Once CNS cells undergo apoptosis, they need to be removed, since retention of corpses and unwanted cellular material may affect nervous system development and function. The CNS is ensheathed by surface glia, which are impermeable to circulating hemocytes. Consequently, it is macrophage-like CNS glia, and not hemocytes, that undertake phagocytosis of dying CNS cells (Sonnenfeld and Jacobs 1995; Kurant et al. 2008). These phagocytic cells are cell body glia that morphologically resemble astrocytes. The six microns under (simu) gene is involved in recognition and engulfment of the dying cells, and the draper gene participates in dead cell degradation (Kurant et al. 2008).

CNS condensation and apoptosis

During stages 15–17, the developing CNS undergoes a decrease in longitudinal size, referred to as CNS condensation (Olofsson and Page 2005). By the end of embryonic development, the CNS has been shortened by ∼25%. Early in embryogenesis, the neural and epidermal cell layers are adjacent, but, by stages 12–13, the layers begin to separate (Page and Olofsson 2008). Separation is complete by stage 14. Mutants that prevent neural–epidermal tissue separation (e.g., sim) also inhibit CNS condensation, suggesting that tissue separation is required for shortening (Page and Olofsson 2008). Apoptosis plays a critical role in this process, since genetically inhibiting apoptosis results in an absence of tissue separation and condensation (Page and Olofsson 2008). Apoptosis precedes tissue separation and CNS condensation, and death of epidermal cells is probably a key factor, although death of CNS neurons and glia contribute.

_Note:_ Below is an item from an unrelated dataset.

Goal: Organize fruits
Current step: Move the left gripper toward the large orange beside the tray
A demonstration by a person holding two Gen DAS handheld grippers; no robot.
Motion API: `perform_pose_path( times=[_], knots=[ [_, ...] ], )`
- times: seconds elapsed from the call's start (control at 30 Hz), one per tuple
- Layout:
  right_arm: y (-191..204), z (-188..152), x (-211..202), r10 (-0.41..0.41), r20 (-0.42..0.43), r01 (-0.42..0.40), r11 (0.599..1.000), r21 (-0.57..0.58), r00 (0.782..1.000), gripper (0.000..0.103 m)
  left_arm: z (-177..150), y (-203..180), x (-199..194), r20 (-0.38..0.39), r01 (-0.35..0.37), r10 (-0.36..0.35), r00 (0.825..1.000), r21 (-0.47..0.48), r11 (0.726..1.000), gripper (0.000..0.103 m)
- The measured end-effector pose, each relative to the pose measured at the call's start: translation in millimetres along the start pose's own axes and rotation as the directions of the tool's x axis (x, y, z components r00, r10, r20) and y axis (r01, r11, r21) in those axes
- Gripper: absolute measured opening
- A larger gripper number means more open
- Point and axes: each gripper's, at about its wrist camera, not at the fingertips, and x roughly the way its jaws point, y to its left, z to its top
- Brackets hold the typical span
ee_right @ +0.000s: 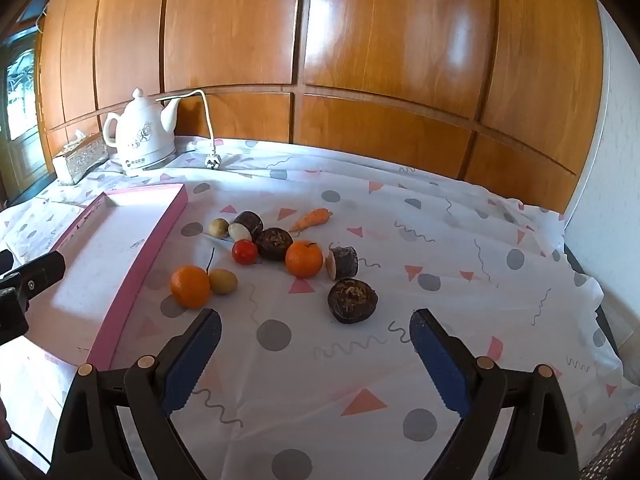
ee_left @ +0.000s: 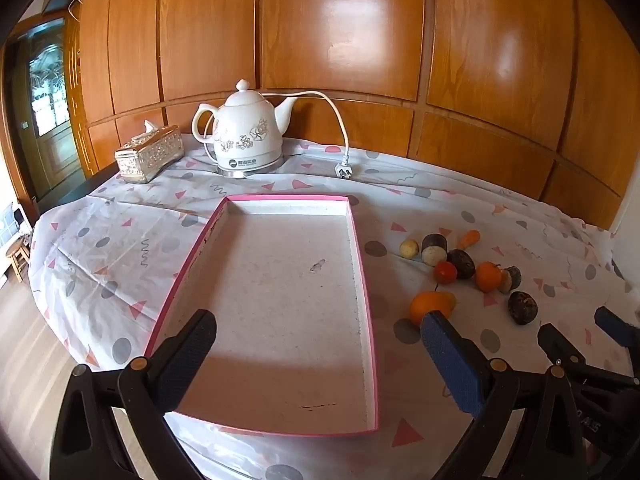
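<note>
left gripper (ee_left: pixel 320 348): jaws wide, empty, over the tray (ee_left: pixel 362 264) | right gripper (ee_right: pixel 316 344): jaws wide, empty, above bare cloth (ee_right: pixel 460 240) | fruits (ee_right: pixel 304 258): loose on cloth beyond right gripper, right of tray, none in it

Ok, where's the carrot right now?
In the right wrist view, the carrot lies on the tablecloth at the pile's far edge, behind the dark round pieces.

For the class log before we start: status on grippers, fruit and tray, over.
Left gripper open over empty pink tray. Right gripper open, holding nothing. Fruit pile loose on tablecloth beside tray. Nothing in the way.
</note>
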Motion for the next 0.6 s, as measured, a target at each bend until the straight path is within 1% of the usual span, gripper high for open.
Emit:
perform_pose_path(
  times=[0.17,0.2,0.5,0.53,0.6],
  knots=[
    [3.6,-0.8,-1.7,0.000,-0.002,0.000,1.000,0.009,1.000,0.097,-0.3,-0.7,-0.2,-0.002,0.001,-0.001,1.000,0.001,1.000,0.103],
    [-3.5,-0.5,-0.3,0.025,-0.013,-0.025,0.999,0.030,1.000,0.097,-0.4,-0.7,-0.1,-0.002,0.001,-0.001,1.000,0.001,1.000,0.103],
    [-8.5,2.6,3.5,0.030,-0.017,-0.029,0.999,0.032,0.999,0.097,-0.7,-0.8,1.4,-0.007,0.005,-0.005,1.000,0.003,1.000,0.103],
    [-3.7,-0.2,0.4,0.051,-0.017,-0.050,0.997,0.063,0.999,0.097,-0.8,-0.9,1.6,-0.007,0.006,-0.006,1.000,0.004,1.000,0.103],
    [-3.1,-0.4,0.5,0.046,-0.018,-0.045,0.997,0.056,0.999,0.097,-1.0,-1.1,1.9,-0.009,0.010,-0.010,1.000,0.005,1.000,0.103]
  ],
)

Interestingly, Drosophila hemocytes (phagocytes) are born in the anterior fat body cells, but migrate in a posterior direction above and below the CNS midline. Genetic and ablation studies demonstrated that hemocyte function is required for proper CNS morphogenesis, including condensation and the formation of the midline channels (Sears et al. 2003; Olofsson and Page 2005; Defaye et al. 2009; Evans et al. 2010). The phagocytic ability of migrating hemocytes and their secretion of extracellular matrix components likely both contribute to their roles in CNS morphogenesis.

Outlook

The study of Drosophila CNS development has been a remarkably successful endeavor, and much of this research is as splendid as the best developmental biology ever published. It is now possible to conceptualize how a series of developmental events can lead to the formation of the CNS and its diverse array of neurons and glia. It is also clear that many of these developmental processes are significantly more complex than are currently understood, and, in many cases, a biochemical appreciation is lacking. On a positive note, new advances in genetic technologies are well suited toward examining Drosophila CNS development, and well-planned genetic screens still provide a wealth of information (e.g., Bivik et al. 2015). Given the considerable advantages of studying a well-characterized experimental system, a dramatic leap in mechanistically grounded knowledge is possible, particularly if imbued with a collaborative spirit.